– Пошли?
– Не, – сказал Вовка, поедая ягоды, – не могу.
– Почему?
– Да это… Хватятся.
Я вздохнула и села на теплую землю рядом с забором. Вовка был в своем репертуаре, но я уже знала подходящую наживку для этой рыбалки.
– А у меня компас есть.
– И че?
– Ниче. Настоящий компас, военный. Я им пользоваться умею. Мне папа показал. Я до станции ходила и обратно.
– Врешь!
Я затылком почувствовала, как он замер, и обернулась. Вовка бросил есть землянику и в его зеленых глазах наконец-то загорелся нужный мне огонь. Я достала из кармана компас и повертела им, пуская зайчиков.
– Дай гляну!
– Дулю тебе, – сказала я, пряча компас обратно в карсман. – Выходи.
Через десять минут мы уже шли по песчаной дороге. Вовка, размахивая руками и ногами, рассказывал в лицах какой-то очередной боевик, а я думала, что какой же это прекрасный день 14-е июня, и какая это глупость – отмечать в календаре красной краской какие-то посторонние праздники.
Почти каждый день мы исследовали окрестности вдвоем, и жизнь между подъемом и отбоем была вполне сносной. Вовка был чудесным спутником: он был сильнее меня физически, никогда не спорил и откровенно радовался нашим совместным открытиям, таким, например, как тайная тропинка вдоль реки на взрослый пляж соседней турбазы.
Он тоже ненавидел массово-затейные мероприятия, которые натужно и однообразно устраивали для нас вожатые.
Он тоже ни с кем не подружился, предпочитая мир собственных фантазий выяснению, кто в стае главный.
Учитывая все это, с единственным его недостатком – страстью рассказывать просмотренные фильмы дословно в лицах и со всеми сопутствующими звуками – можно было мириться. В эти моменты главным было не подходить близко, потому что вокруг Вовки образовывалась неприступная сфера из брызг и размахивающих конечностей.
Чуть позже мы сидели на высоком берегу «взрослого пляжа», обсыхая перед тем, как разойтись по своим зонам. Было не жарко, недавно прошел дождь, и целью нашего купания было, собственно, отмыться после похода в лес, где мы нашли старое кострище, в пепле которого почему-то оказалась целая россыпь монет.
Клад мы, конечно, собрали, честно поделив его пополам, но, посмотрев друг на друга, поняли, что в таком виде в лагерь нам показываться нельзя. Поэтому по дороге завернули к реке, и сидели теперь рядом, обсыхая.

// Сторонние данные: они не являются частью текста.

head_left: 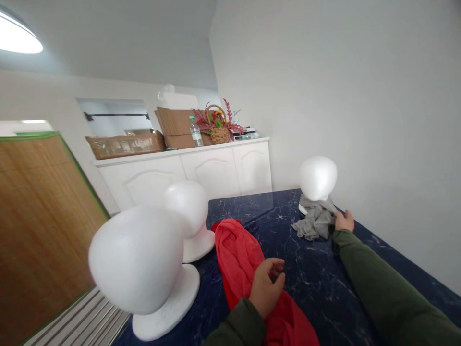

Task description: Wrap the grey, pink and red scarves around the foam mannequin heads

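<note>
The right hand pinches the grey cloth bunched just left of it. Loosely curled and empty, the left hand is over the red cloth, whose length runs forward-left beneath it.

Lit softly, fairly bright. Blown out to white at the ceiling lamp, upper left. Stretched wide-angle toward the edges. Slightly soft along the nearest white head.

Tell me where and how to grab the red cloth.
Pinch the red cloth by its far end, probably from the right: folds bunch up there, and dark tabletop borders that side, whereas a white head form's base crowds the left.
</note>
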`<state>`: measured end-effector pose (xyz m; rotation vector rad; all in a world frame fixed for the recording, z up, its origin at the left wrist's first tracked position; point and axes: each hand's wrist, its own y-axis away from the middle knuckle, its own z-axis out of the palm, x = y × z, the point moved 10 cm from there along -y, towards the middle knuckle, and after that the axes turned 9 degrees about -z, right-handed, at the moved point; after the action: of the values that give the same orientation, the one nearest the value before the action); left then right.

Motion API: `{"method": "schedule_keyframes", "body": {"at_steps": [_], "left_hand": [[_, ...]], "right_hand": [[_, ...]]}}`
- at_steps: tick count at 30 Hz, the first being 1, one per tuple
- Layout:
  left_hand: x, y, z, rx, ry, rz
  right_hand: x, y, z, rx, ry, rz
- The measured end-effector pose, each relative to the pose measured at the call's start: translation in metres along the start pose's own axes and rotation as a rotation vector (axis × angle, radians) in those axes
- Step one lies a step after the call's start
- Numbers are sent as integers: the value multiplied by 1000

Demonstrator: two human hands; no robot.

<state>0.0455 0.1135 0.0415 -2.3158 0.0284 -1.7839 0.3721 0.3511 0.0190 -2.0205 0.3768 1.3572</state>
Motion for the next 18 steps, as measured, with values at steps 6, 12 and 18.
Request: {"method": "schedule_keyframes", "body": {"at_steps": [6, 12, 18], "left_hand": [[49, 0, -99, 539, -652, 181], [-22, -12, -168, 596, -964, -454], [-18, -21, -163, 535, -924, -324]], "right_hand": [[-51, 60, -36, -28, 6, -311], [-121, 203, 37, -657, -255, -577], [-133, 299, 125, -1013, -701, -44]]}}
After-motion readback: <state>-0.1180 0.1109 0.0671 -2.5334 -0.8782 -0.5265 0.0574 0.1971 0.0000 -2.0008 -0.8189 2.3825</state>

Река здесь сужалась на повороте и подмывала берег. У наших ног был маленький плес, а дальше берега заросли высоким камышом, который стоял сплошной стеной по обеим берегам, создавая длинный зеленый коридор с небом вместо крыши. По этой причине в реке можно было купаться хоть голышом – с берега было не видно, – но по этой же причине сюда строго-настрого было заказано ходить нам, детям. Течение здесь было сильное, вода между стенами камыша шла бурунами, а сразу за узким горлом река разливалась широко и глубоко. Оттуда, умея плавать, можно было попасть на нижний пляж – наш, детский. Но до него по открытой воде было метров сто, не меньше.
Прямо напротив того места, где мы сидели, у противоположного берега под камышами, бурно разрослись белые лилии. Если бы не глубина и течение, до них можно было бы дотянуться рукой.
– А ты видел, как из таких лилий украшения делают? – спросила я.
– Нет. А как?
– Ломают стебель: кусочек в одну сторону – кусочек в другую. Там внутри как губка, а снаружи шкурка жесткая. Получаются бусы с цветком на конце. Красиво…
– Я тебе сорву такую лилию, – тут же пообещал Вовка.
– Не вздумай. Тут глубоко, утонешь еще. А цветок все равно потом выбрасывать. Они долго не живут.
– Ну, потом сорву, – согласился Вовка, – когда-нибудь. Куплю лодку – большую такую, – Вовка показал руками, какая большая будет лодка, – и мы с тобой вместе поплывем за лилиями. На веслах! И знаешь, что? Не здесь поплывем. Что здесь? Река маленькая, не развернёшься. Я читал, в Китае бывают лотосы. Они красные, представляешь? Я тебе такой сорву.